The development most often associated with the name of S. F. Boys
in quantum chemistry is the introduction
of Gaussian basis functions in electronic structure calculations.
Interestingly, while Boys was fascinated
with the integrability properties of products of Gaussians on different
centers, and used them in other
applications, including approximation schemes for multicenter integrals
over Slater-type orbitals, he did not
pursue their use as basis functions in their own right in his own
molecular calculations. It was the work of
his student, Colin M. Reeves, and the latter's student, Malcolm C.

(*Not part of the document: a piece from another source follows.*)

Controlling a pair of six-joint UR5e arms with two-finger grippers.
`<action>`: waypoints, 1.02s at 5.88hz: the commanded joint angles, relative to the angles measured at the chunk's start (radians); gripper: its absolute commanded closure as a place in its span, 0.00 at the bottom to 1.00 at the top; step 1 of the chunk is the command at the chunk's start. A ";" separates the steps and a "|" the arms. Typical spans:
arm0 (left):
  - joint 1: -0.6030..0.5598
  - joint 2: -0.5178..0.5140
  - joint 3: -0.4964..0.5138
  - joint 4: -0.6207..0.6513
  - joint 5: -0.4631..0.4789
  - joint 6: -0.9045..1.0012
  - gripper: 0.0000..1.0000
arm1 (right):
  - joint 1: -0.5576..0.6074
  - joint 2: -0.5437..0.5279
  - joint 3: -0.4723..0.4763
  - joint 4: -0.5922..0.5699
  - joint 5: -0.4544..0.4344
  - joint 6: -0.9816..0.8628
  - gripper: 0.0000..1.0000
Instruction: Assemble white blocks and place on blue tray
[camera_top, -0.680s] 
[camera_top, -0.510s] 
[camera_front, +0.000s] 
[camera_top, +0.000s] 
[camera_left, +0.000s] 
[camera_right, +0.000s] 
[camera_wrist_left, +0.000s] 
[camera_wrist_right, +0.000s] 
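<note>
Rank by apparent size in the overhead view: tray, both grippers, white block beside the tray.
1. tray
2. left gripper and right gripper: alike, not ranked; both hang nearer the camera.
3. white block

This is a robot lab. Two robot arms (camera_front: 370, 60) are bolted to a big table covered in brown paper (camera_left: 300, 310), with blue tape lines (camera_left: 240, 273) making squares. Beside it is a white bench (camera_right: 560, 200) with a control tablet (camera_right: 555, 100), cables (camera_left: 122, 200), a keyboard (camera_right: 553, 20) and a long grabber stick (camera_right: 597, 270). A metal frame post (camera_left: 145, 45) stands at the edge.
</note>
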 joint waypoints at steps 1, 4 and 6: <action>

Harrison, which revived interest in Boys's
original proposal and started the wide-scale application of Gaussian
basis functions in this field. The major
interest of Boys in the 1950s was the development of the formalism and
algorithmic tools needed for
configuration interaction calculations on atoms and molecules. His
earlier work concentrated on atoms and
atomic ions and initially employed desk calculators, but he soon
realized the potential of the electronic computer,
not only for the arithmetic calculations but also for the formal
manipulations required in the derivation of
formulas and the overall organization of the calculations. He
devoted much effort to vector coupling, the
construction of symmetry- and spin-adapted linear combinations of
Slater determinants (“co-detors” in his
terminology), and the development of practical procedures for
“projective reduction”, the reduction of matrix
elements of the Hamiltonian between co-detors to linear combinations of
one- and two-electron integrals.
The computer was used to develop the formulas for the various
basis set integrals and for the projective
reduction formulas, and the formal and numerical parts of the work were
integrated on the computer to reduce
the need for human intervention and minimize the opportunities for
mistakes. On turning his attention to
molecules, he developed and tested a variety of schemes for calculation
of the multicenter integrals over
Slater-type orbitals and made several pioneering applications of his
ideas, notably including the first correct
prediction of the geometry of the methylene ground state and a landmark
calculation on formaldehyde. In
later years, concerned about the slow convergence of the configuration
interaction expansion, he focused on
schemes for the incorporation of interelectronic distances directly
into the trial wave function, leading to the
development of the “transcorrelated” method. Other interests
included the convergence of nonsymmetric
secular equations, studies of basis set superposition error, and the
calculation of ro-vibrational energy levels.